If the package, as the minister asserts, is so good, why is it that Coogee Chemicals is now not going to invest $1 billion in Australia? Why is Australia going to forfeit 150 jobs? Why is Australia going to forfeit $14 billion worth of export earnings? Why is it good for the world environment that Coogee Chemicals goes to China on the back of the government's policies, where they will be emitting four times the amount of carbon dioxide than they would have been in Australia under the current laws? In the very long speech by the minister none of those issues were actually answered or addressed.

The minister referred in her answer to actual numbers. They are the actual numbers that I have given her—a $1 billion project, 150 jobs and $14 billion worth of potential export earnings being lost to our nation with the perverse result of four times the carbon dioxide emissions into the world's atmosphere. They are actual numbers. That is what is on the table. All that is going to occur because of the government's carbon tax.

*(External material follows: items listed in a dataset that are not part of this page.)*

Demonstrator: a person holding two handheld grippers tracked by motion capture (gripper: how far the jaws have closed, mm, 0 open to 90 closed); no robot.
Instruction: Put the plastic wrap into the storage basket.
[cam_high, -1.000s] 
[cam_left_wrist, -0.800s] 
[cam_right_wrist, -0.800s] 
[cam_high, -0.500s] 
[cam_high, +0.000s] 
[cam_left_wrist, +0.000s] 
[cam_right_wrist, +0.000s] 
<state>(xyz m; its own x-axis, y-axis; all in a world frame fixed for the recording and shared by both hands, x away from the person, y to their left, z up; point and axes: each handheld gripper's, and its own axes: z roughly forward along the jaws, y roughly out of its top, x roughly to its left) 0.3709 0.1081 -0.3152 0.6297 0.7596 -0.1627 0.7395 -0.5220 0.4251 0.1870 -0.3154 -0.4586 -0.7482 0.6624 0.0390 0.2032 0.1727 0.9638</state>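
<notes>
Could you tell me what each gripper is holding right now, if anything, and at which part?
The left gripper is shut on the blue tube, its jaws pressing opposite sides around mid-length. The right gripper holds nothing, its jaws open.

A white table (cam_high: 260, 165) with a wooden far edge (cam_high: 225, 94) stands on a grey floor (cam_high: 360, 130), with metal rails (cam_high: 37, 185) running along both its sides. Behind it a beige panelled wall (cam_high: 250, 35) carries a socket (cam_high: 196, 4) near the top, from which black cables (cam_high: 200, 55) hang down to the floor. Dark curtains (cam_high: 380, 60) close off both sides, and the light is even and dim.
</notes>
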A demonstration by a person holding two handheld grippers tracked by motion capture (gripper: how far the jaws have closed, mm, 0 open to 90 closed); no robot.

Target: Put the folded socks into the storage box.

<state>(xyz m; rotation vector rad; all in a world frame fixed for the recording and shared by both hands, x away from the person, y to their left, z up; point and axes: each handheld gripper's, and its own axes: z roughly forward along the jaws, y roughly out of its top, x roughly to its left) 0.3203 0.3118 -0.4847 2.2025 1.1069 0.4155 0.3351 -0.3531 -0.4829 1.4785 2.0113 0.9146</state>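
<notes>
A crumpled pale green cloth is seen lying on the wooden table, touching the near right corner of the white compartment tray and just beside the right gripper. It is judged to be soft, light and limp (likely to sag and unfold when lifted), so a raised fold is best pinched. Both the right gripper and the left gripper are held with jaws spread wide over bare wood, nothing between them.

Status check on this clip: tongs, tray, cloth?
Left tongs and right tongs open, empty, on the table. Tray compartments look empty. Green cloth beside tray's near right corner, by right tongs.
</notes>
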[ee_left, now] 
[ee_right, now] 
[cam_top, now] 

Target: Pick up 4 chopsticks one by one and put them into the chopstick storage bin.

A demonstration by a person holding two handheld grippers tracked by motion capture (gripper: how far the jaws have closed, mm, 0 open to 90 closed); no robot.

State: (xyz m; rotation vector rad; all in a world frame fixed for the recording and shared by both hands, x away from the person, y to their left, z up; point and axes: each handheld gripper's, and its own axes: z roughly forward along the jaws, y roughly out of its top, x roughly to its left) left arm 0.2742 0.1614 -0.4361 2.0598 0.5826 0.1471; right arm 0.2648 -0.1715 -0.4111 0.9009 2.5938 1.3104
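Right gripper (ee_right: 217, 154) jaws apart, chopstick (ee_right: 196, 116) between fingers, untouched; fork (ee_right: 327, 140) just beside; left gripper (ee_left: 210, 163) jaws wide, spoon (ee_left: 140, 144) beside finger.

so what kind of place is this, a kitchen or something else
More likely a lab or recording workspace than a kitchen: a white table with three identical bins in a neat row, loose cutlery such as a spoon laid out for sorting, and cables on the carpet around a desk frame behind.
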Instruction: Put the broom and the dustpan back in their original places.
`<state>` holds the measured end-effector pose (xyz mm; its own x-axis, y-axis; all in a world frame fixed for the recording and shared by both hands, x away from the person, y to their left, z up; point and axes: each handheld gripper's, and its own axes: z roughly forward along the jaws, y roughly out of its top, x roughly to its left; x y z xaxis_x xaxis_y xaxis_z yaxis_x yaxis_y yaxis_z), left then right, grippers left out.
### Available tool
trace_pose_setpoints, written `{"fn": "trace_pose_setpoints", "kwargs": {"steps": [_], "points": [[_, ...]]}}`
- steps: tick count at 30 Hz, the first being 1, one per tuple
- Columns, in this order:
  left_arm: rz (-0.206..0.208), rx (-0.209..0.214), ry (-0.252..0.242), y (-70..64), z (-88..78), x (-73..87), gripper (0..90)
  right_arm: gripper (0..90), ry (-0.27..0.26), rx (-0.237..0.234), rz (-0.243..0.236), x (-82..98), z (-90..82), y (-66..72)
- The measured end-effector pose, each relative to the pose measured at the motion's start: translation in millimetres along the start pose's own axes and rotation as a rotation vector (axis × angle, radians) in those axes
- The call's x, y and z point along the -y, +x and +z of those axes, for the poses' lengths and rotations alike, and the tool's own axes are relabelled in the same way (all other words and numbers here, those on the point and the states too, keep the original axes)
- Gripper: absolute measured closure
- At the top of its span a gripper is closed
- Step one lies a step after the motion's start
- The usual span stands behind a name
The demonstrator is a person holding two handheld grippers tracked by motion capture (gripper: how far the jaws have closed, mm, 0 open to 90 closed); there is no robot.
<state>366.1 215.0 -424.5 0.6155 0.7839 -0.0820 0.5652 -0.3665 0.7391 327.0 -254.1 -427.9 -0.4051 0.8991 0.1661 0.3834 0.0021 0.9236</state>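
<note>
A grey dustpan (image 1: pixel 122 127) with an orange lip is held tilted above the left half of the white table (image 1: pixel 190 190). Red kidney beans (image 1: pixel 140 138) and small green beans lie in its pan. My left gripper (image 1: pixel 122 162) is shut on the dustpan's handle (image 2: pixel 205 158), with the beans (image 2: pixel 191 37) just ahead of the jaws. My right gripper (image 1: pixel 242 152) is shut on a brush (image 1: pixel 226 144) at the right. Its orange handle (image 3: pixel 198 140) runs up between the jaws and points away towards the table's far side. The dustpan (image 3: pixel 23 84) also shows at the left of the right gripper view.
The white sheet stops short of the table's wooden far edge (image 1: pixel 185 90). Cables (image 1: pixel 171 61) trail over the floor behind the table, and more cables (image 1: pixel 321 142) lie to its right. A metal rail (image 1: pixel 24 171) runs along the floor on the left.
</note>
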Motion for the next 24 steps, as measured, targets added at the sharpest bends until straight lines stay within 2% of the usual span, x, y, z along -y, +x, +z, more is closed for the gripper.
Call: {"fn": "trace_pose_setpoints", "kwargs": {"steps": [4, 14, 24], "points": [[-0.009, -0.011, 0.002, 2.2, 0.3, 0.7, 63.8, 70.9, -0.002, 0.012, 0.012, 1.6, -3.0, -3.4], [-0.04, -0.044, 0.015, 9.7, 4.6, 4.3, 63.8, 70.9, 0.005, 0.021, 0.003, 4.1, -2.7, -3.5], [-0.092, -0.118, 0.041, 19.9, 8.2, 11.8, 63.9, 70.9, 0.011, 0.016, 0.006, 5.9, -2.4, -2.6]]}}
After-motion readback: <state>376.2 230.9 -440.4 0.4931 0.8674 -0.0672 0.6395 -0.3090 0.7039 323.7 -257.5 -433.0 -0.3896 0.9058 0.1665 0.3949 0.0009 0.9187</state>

Also, while the minister did talk about all matters coal on Thursday, she did not deal with the issue of why the burning of coal in China will not attract a carbon tax but the burning of coal in Australia will. If we are to believe the minister in relation to all the discussions that have been had over the years about the need for a carbon tax, can she explain why she herself, her leader, her deputy leader and every single Labor candidate at the last election went to that election promising there would be no carbon tax. The minister has not answered any of those questions. I will sit down again now to give the minister the opportunity to actually provide detailed responses to the detailed questions that have been asked rather than just giving her normal 10-minute homily in relation to why anything the opposition says or raises in this space is bad.